GENEVA: GENErating and Visualizing branching narratives using LLMs
Jorge Leandro, Sudha Rao, Michael Xu, Weijia Xu, Nebosja Jojic, Chris Brockett, Bill Dolan
TL;DR
GENEVA addresses the challenge of crafting branching narratives for dialogue-based RPGs by leveraging GPT-4 to generate a narrative graph aligned with high-level designer constraints. The method uses a two-step prompt process: first to produce branching beats, then to encode them into a graph for visualization (D3JS). A case study across four classic tales grounded in multiple settings demonstrates that the approach can produce plausible, testable narrative graphs, though grounding quality varies by setting. The work suggests a practical, AI-assisted workflow to accelerate early-stage narrative design and iteration.
Abstract
Dialogue-based Role Playing Games (RPGs) require powerful storytelling.

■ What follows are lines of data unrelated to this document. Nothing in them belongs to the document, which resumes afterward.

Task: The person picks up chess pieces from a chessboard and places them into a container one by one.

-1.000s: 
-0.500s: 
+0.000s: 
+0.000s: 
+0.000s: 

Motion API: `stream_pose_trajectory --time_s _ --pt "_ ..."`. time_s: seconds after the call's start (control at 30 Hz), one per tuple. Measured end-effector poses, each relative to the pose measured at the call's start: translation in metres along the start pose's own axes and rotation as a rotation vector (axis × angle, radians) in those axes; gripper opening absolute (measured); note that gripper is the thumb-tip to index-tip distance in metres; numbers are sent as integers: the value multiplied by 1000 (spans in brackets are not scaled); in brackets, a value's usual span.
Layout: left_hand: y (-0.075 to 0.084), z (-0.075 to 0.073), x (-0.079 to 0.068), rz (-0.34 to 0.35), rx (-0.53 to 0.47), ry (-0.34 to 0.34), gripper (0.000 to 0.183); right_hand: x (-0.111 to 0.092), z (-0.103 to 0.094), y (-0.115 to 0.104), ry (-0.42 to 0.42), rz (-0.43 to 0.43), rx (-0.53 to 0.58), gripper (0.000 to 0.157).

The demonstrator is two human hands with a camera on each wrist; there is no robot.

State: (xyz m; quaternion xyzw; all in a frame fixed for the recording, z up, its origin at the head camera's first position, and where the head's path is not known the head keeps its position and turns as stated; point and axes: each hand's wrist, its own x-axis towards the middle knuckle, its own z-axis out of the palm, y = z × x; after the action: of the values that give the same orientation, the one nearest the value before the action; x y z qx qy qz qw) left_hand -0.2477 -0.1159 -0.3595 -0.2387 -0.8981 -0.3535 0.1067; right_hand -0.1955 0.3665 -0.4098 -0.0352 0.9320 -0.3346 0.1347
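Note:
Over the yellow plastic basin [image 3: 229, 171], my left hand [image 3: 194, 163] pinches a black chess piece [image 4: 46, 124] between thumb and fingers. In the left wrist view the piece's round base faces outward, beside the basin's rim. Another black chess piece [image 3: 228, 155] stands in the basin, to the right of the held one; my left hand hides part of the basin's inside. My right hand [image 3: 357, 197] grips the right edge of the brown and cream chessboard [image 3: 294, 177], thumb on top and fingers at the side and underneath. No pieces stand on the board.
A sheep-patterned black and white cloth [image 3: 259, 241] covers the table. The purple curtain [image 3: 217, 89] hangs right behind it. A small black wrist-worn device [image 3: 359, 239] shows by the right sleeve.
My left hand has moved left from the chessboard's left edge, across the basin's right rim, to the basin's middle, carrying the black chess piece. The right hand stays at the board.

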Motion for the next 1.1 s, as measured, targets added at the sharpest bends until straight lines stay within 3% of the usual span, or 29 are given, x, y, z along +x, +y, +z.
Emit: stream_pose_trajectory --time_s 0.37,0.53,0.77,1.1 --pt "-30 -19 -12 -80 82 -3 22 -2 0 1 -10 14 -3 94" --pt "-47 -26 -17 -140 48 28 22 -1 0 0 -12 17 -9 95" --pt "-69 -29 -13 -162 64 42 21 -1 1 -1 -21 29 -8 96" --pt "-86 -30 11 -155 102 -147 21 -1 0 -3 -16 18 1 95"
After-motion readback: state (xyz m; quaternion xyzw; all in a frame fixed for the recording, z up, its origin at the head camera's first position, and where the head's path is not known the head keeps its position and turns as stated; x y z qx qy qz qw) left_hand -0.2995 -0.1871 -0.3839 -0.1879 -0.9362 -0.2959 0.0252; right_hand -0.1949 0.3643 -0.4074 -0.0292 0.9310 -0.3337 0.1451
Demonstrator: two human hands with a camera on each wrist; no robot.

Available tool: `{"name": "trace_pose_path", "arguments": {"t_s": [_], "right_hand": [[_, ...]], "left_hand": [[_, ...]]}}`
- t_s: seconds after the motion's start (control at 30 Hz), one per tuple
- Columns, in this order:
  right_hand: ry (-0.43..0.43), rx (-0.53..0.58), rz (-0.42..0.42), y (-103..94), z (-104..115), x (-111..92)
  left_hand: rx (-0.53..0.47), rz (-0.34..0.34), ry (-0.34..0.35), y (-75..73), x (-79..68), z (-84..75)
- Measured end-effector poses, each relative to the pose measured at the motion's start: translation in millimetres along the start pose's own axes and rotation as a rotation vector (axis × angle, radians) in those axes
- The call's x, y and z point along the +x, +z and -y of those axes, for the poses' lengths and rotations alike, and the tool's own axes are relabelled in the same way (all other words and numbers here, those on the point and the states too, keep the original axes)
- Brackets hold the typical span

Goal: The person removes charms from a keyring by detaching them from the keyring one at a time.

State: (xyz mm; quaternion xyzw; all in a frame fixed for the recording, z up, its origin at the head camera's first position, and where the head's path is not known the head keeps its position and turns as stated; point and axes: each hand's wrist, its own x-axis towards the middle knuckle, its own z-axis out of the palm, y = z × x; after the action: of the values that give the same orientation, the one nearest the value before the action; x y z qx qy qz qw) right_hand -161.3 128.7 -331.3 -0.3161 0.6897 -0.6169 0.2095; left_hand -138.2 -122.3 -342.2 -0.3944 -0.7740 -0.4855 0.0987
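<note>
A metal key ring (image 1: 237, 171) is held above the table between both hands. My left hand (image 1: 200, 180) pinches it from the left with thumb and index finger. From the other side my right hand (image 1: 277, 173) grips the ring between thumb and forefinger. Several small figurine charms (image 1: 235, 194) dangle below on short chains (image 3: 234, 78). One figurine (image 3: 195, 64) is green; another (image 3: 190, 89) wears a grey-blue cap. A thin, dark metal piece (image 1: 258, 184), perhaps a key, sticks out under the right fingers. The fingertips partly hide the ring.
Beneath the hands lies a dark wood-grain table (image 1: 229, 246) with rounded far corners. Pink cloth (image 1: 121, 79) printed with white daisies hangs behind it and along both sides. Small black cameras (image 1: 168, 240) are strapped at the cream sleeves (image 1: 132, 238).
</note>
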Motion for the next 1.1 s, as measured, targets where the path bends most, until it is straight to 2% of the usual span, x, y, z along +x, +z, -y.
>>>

The narratives of these may take years to write and typically involve a large creative team. In this work, we demonstrate the potential of large generative text models to assist this process. \textbf{GENEVA}, a prototype tool, generates a rich narrative graph with branching and reconverging storylines that match a high-level narrative description and constraints provided by the designer. A large language model (LLM), GPT-4, is used to generate the branching narrative and to render it in a graph format in a two-step process. We illustrate the use of GENEVA in generating new branching narratives for four well-known stories under different contextual constraints. This tool has the potential to assist in game development, simulations, and other applications with game-like properties.